Recorded information below:

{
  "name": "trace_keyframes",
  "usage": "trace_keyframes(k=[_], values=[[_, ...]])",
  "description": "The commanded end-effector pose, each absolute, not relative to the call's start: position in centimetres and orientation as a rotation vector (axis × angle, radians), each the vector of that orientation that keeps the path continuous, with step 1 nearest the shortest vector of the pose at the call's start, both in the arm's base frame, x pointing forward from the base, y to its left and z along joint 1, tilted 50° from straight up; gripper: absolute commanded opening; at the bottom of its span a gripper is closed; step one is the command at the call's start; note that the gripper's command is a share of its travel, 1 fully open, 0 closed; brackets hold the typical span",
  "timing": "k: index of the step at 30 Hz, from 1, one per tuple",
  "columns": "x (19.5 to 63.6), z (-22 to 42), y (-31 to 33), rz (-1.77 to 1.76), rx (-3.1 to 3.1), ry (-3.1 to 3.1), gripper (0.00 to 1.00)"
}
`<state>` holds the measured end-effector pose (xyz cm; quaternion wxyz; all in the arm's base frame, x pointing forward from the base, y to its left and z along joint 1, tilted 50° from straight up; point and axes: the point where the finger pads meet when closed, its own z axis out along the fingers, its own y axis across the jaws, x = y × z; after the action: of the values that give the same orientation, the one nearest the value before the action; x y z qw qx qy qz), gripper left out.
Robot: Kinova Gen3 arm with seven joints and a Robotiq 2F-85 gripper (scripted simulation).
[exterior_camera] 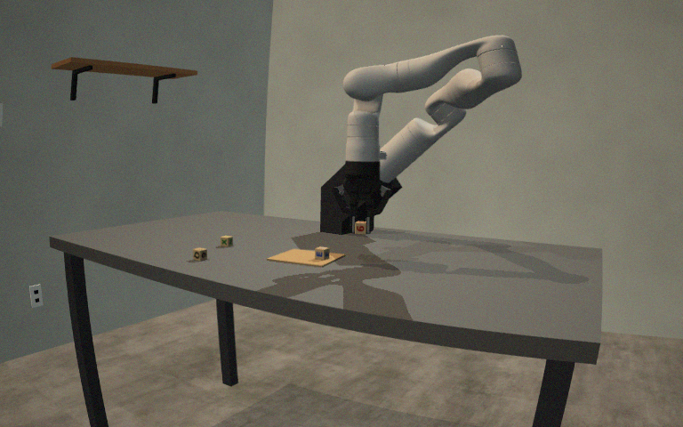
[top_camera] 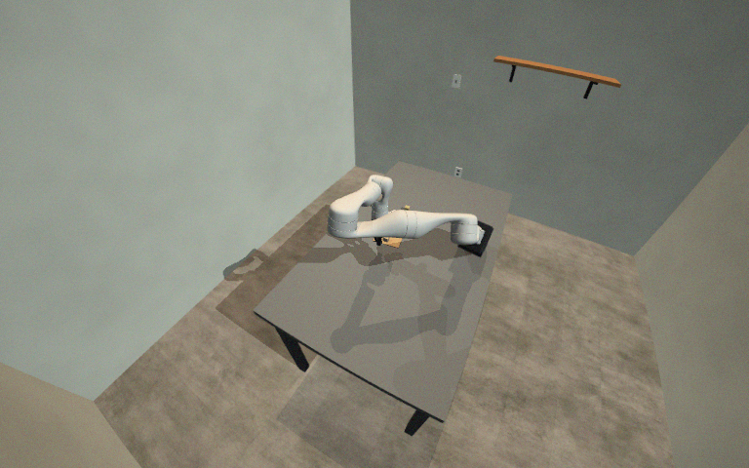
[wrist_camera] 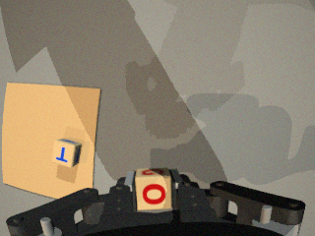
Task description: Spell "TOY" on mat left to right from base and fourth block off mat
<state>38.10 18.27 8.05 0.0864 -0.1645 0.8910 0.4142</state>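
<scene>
The gripper [top_camera: 378, 241] [exterior_camera: 360, 226] [wrist_camera: 153, 182] is clamped on a small pale wooden cube, the red-lettered block [exterior_camera: 360, 228] [wrist_camera: 154, 194], one finger on each side of it, and holds it up off the gray table [top_camera: 342, 287] [exterior_camera: 453, 302] [wrist_camera: 123, 29]. In the wrist view this block shows a bold red O on the face toward the camera, and part of another red mark on the face beyond. The exterior view shows a rounded red figure on its side. The mat [top_camera: 393, 244] [exterior_camera: 289, 256] [wrist_camera: 34, 118] is a thin, flat, plain tan square lying on the table, with a shadow across part of it. On it sits the blue-lettered block [top_camera: 385, 239] [exterior_camera: 321, 253] [wrist_camera: 65, 152], toward one edge. Its top bears a blue T, which looks upside down and a little turned in the wrist view; the exterior view shows a blue mark like an E on one side and a darker mark, too small to read, on the next. Off the mat, well apart from it, two more blocks rest on the table near each other. The green-marked block [exterior_camera: 226, 241] shows a green X-like mark on one side, while the dark-lettered block [exterior_camera: 199, 253] has rounded dark marks on two sides. Their top letters are too small to read.
</scene>
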Motion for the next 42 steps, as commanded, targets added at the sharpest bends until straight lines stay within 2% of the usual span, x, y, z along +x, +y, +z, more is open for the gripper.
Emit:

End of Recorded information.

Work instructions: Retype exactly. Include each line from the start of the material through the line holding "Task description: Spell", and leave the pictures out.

Result of this exercise:
{
  "name": "trace_keyframes",
  "usage": "trace_keyframes(k=[_], values=[[_, ...]])",
  "description": "The commanded end-effector pose, each absolute, not relative to the call's start: position in centimetres and orientation as a rotation vector (axis × angle, radians), each the vector of that orientation that keeps the path continuous, with step 1 nearest the shortest vector of the pose at the call's start, both in the arm's base frame, x pointing forward from the base, y to its left and z along joint 1, tilted 50° from straight up; gripper: absolute commanded opening; at the bottom of its span a gripper is closed; step one is the command at the call's start; note that the gripper's command is a share of its travel, 1 fully open, 0 closed; brackets hold the typical span",
  "timing": "k: index of the step at 30 Hz, from 1, one per tuple",
  "columns": "x (19.5 to 63.6), z (-22 to 42), y (-31 to 33), rz (-1.77 to 1.76), rx (-3.1 to 3.1), ry (-3.1 to 3.1), gripper (0.00 to 1.00)"
}
`<state>` holds the measured end-effector pose (xyz cm; quaternion wxyz; all in the arm's base frame, x pointing forward from the base, y to its left and z along joint 1, tilted 50° from straight up; point and axes: the point where the finger pads meet when closed, its own z axis out along the fingers, its own y axis across the jaws, x = y × z; after the action: of the values that give the same orientation, the one nearest the value before the action; x y z qw qx qy qz), gripper left out.
Robot: Kinova Gen3 arm with seven joints and a Robotiq 2F-85 gripper (scripted simulation).
[exterior_camera] 
[top_camera] 
[wrist_camera] 
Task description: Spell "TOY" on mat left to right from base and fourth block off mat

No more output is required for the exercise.